La Cour de cassation rejette le pourvoi. Elle indique que « l'accord cadre sur le travail à durée déterminée conclu le 18 mars 1999, mis en œuvre par la directive 1999/70/CE du 28 juin 1999, en ses clauses 1 et 5, qui a pour objet de prévenir les abus résultant de l'utilisation de contrats à durée déterminée successifs, impose de vérifier que le recours à l'utilisation de contrats à durée déterminée successifs est justifié par des raison objectives qui s'entendent de l'existence d'éléments concrets établissant le caractère par nature temporaire de l'emploi ». Rappelant que la Cour d'appel a qualifié l'absence de caractère temporaire de l'emploi, elle conclut, par substitution de motif, qu'ainsi, « la conclusion de contrats à durée déterminée successifs n'était pas justifiée par des raisons objectives ». Cette décision semble redonner une place prépondérante au critère de temporalité dans la justification du recours à des CDD successifs pour pourvoir à un emploi d'usage, critère qui avait été abandonné par la jurisprudence antérieure. Ce revirement de jurisprudence semble être dicté par des impératifs communautaires comme l'indique la référence à la directive de 1999. Si la décision apparaît comme étant partiellement imposée par le droit communautaire, elle était souhaitable indépendamment d'une recherche de compatibilité. En effet, la réintroduction du critère de temporalité est favorable au salarié en ce qu'elle réduit le champ du recours au CDD qui est un contrat précaire par définition. De plus, la justification du recours au CDD successifs se trouve ainsi objectivisé, ce qui conduit à une égalité entre salariés. Enfin, cette réintroduction du critère de temporalité était logique puisque le CDD a par définition une durée déterminée, il est donc naturel que l'emploi qu'il sert à pourvoir ait lui même une durée limitée.

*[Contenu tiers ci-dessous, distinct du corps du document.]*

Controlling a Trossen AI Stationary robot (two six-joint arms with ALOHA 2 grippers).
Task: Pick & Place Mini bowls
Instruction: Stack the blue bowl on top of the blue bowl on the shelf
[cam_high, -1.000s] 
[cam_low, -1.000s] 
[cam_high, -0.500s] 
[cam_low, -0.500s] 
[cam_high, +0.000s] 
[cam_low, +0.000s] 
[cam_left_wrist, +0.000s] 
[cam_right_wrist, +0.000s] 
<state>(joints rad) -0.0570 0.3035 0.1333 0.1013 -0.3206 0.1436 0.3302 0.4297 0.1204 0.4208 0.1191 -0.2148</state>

Ainsi, il conviendra d'étudier successivement la réintroduction imposée du critère de temporalité (I) puis le caractère souhaitable de cette réintroduction (II).

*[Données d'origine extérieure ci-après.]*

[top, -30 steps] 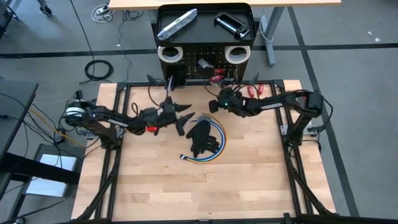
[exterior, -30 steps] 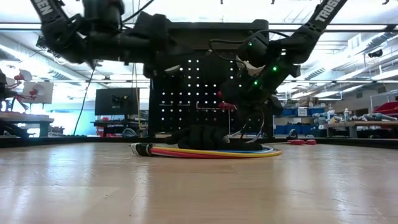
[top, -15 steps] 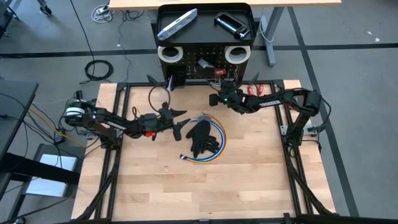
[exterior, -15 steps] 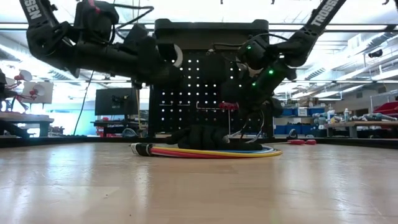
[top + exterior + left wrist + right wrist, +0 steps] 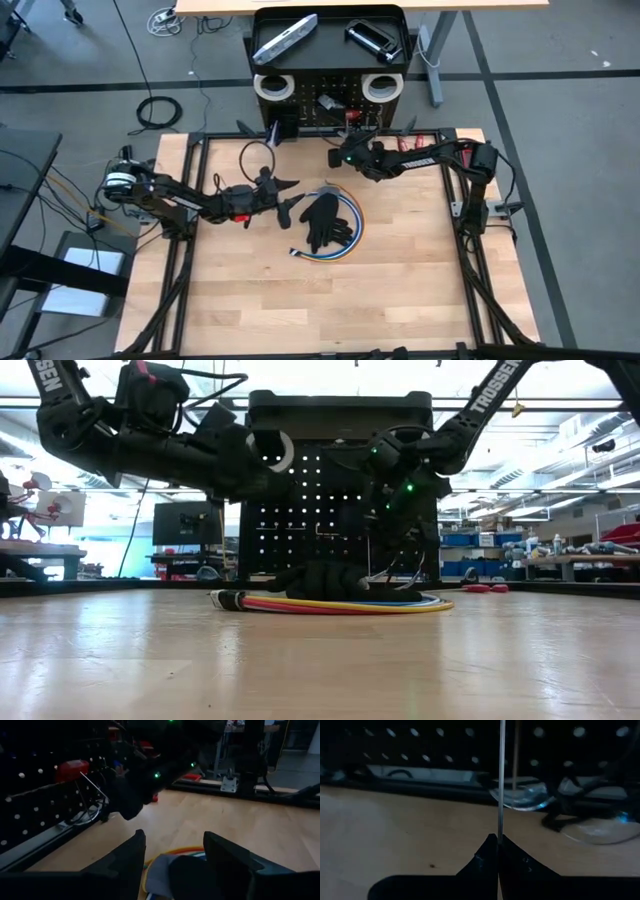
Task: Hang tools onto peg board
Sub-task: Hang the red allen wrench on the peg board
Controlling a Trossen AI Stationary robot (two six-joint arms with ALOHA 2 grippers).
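Wooden tabletop (image 5: 400,290) lies bare nearest me, then a black glove (image 5: 322,222) on coiled cables (image 5: 345,240), my left pincer (image 5: 285,195) gaping empty beside them. Farther on, my right pincer (image 5: 497,845) is clamped on a thin, stiff wire (image 5: 501,775), light and slippery, at the peg board (image 5: 330,500). "TROSSEN" marks my arm.

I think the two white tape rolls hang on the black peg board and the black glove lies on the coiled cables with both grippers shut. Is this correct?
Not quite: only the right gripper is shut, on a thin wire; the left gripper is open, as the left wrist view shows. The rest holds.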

[...] En effet, une approche in concreto risquerait de permettre à l'employeur de justifier le recours à des CDD successifs en se fondant sur des éléments concrets qui sont totalement spécifiques à la relation de travail qu'il a avec l'employé. Il lui serait ainsi permis d'établir que dans ce cas précisément l'emploi est temporaire alors qu'il ne le serait pas normalement. L'exigence du caractère temporaire y perdrait grandement en efficacité. [...]
[...] La réintroduction imposée du critère de temporalité La Cour de cassation réintroduit par cet arrêt le critère du caractère temporaire de l'emploi à pourvoir dans la justification du recours au CDD. Il faut voir ici le retour à une interprétation stricte des textes encadrant le recours au CDD lequel retour s'imposait au regard de l'état du droit français comme communautaire Le retour à une interprétation stricte de la notion d'emploi d'usage La Cour de cassation opère un retour à une interprétation stricte des textes. [...]

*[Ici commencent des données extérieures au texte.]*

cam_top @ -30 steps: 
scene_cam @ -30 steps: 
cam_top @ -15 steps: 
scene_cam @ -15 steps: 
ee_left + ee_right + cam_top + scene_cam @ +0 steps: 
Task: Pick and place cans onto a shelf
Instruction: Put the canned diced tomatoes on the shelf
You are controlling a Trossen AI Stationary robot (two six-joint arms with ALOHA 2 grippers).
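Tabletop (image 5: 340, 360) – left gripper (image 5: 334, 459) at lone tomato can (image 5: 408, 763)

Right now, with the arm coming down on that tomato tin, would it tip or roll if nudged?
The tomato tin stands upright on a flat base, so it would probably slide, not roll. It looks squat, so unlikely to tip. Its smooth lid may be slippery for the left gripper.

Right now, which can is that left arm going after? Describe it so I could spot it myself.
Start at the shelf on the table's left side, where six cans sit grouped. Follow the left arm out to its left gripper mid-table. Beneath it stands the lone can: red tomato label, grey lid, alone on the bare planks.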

[...] Ce retour à la loi et à son esprit, cette volonté de réalisme de la qualification contractuelle, s'imposait. Elle était par ailleurs souhaitable. La réintroduction souhaitable du critère de temporalité La réintroduction du critère reposant sur le caractère temporaire de l'emploi apparaît comme bienvenue. Elle est ainsi très favorable au salarié dans son principe et permet une réelle protection du fait de son applicabilité large Une réintroduction du critère de temporalité favorable dans son principe au salarié Le retour du critère de temporalité est très favorable au salarié. [...]
[...] Ainsi, la Cour de cassation rappelle ici que la Cour d'appel s'est appuyée sur la nature du poste et la durée de la relation de travail. Il convient donc de constater que le juge du fond ne doit pas se limiter à la seule considération du poste occupé. Cela semble opportun, car comme dans le cas des emplois saisonniers (cf. supra), un poste temporaire s'il est occupé successivement et de manière continue peut constituer un emploi permanent. Si le doute reste toutefois permis sur la méthode d'appréciation qui doit être retenue, il est souhaitable qu'elle s'effectue in abstracto. [...]
[...] L'appréciation large de l'exigence de caractère temporaire de l'emploi La Cour de cassation impose une justification par des raisons objectives qui s'entendent d'éléments concrets établissant le caractère par nature temporaire de l'emploi Toutefois, convient-il d'apprécier in concreto ce caractère temporaire et ces éléments concrets, ou bien in abstracto. Une lecture très ou trop rapide de l'arrêt pourrait laisser penser que les termes éléments concrets supposent une appréciation in concreto. Toutefois, la Cour de cassation indique que doit être recherché le caractère par nature temporaire de l'emploi. [...]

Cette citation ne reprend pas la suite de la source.